▶ **Activity**:
For the listing below, output exactly the lines from the line with "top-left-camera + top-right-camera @" up to and including the line with "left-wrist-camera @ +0", and no other lines.

▶ **Extracted records**:
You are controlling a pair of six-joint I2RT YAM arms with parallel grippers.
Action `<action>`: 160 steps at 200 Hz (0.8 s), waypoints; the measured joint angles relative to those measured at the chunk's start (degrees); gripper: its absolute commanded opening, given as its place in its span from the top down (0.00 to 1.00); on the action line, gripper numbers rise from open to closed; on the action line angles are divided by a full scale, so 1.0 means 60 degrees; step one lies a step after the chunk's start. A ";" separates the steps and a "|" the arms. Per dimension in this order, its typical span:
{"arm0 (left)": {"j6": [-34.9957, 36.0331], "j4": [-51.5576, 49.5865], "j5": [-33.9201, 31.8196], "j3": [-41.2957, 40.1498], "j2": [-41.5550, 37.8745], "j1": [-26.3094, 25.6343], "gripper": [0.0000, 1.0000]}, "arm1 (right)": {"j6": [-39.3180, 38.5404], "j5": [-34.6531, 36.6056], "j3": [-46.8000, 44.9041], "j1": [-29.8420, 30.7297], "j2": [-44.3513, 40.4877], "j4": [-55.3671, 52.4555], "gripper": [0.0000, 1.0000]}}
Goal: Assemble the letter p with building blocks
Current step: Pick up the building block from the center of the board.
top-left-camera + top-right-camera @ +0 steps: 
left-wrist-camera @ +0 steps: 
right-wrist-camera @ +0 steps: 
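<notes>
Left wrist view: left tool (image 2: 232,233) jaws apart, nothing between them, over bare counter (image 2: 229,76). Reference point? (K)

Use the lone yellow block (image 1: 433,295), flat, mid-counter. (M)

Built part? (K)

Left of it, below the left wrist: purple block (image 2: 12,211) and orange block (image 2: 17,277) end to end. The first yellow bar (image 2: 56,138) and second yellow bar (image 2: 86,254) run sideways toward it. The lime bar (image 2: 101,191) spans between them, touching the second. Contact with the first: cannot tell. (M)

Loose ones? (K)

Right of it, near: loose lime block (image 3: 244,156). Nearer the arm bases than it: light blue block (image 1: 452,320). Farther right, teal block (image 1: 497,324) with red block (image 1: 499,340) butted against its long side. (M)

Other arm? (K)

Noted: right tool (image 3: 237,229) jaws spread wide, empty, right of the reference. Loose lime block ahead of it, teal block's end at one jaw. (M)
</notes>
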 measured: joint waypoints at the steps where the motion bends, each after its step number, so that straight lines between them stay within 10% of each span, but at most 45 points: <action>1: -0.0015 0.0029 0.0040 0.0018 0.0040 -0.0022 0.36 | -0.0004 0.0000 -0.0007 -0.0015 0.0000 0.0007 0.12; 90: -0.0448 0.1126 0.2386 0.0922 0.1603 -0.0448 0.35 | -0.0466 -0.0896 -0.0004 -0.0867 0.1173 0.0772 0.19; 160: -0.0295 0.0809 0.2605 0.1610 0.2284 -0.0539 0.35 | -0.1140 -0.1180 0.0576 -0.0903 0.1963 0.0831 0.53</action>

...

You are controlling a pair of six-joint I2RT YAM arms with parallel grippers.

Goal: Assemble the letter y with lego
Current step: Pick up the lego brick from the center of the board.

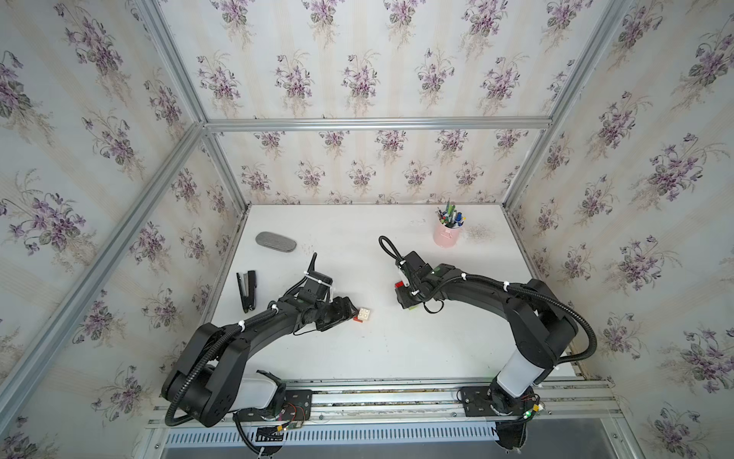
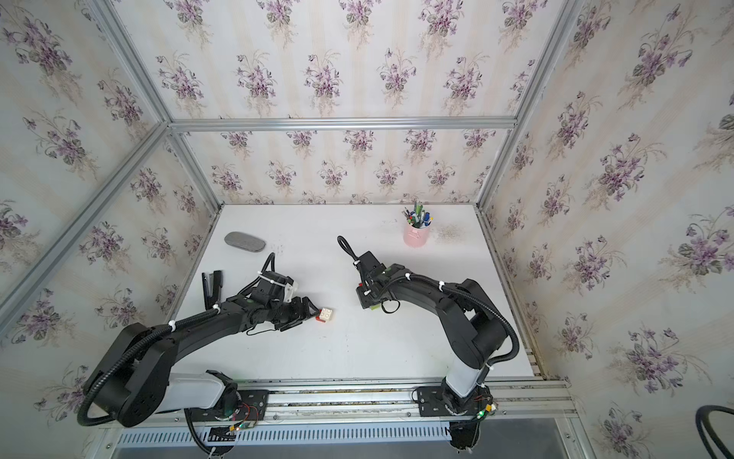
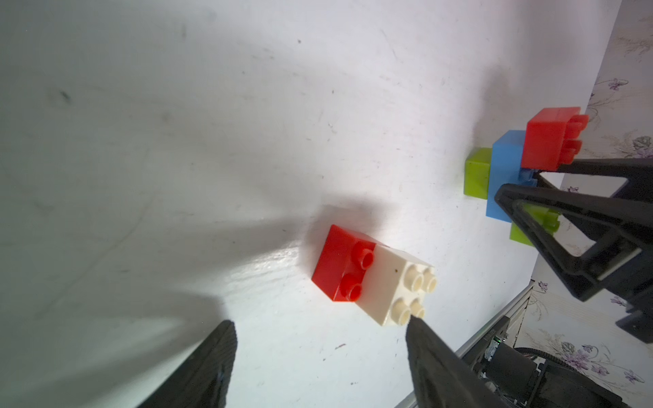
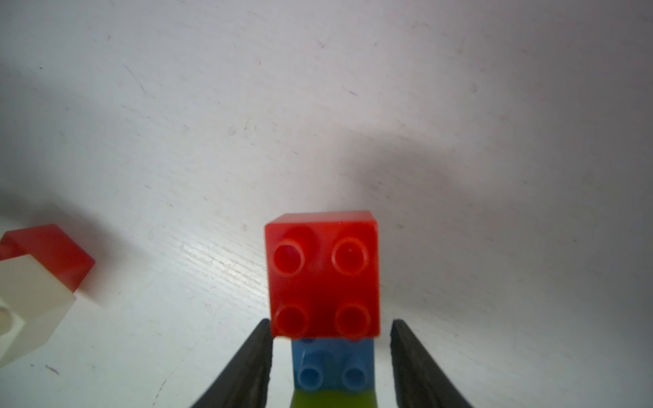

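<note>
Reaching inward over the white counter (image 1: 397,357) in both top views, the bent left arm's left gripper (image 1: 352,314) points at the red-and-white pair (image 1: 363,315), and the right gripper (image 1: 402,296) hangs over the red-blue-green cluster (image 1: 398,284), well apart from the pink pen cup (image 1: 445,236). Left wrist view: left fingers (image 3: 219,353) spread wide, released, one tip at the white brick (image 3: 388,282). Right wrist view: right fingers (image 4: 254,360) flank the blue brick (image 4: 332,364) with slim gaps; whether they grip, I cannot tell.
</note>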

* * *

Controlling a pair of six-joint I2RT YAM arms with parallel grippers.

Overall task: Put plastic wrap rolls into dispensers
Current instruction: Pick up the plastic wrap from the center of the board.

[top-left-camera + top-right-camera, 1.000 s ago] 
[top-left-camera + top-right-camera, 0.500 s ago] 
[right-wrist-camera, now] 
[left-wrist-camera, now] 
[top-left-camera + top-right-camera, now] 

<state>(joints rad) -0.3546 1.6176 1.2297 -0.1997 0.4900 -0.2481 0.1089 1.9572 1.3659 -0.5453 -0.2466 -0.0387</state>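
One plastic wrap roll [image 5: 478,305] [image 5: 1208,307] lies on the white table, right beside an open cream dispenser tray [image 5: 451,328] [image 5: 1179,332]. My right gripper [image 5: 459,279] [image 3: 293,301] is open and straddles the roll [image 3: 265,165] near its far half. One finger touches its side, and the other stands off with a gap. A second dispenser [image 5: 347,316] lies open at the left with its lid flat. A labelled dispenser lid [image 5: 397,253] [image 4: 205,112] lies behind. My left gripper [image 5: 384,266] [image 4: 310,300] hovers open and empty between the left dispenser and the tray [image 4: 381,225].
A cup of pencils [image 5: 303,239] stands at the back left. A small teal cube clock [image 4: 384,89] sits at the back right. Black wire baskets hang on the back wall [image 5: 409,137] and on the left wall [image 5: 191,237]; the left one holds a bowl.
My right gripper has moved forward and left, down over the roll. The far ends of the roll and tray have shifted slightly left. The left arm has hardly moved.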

▶ **Answer for the task**:
top-left-camera + top-right-camera @ +0 steps: 
left-wrist-camera @ +0 steps: 

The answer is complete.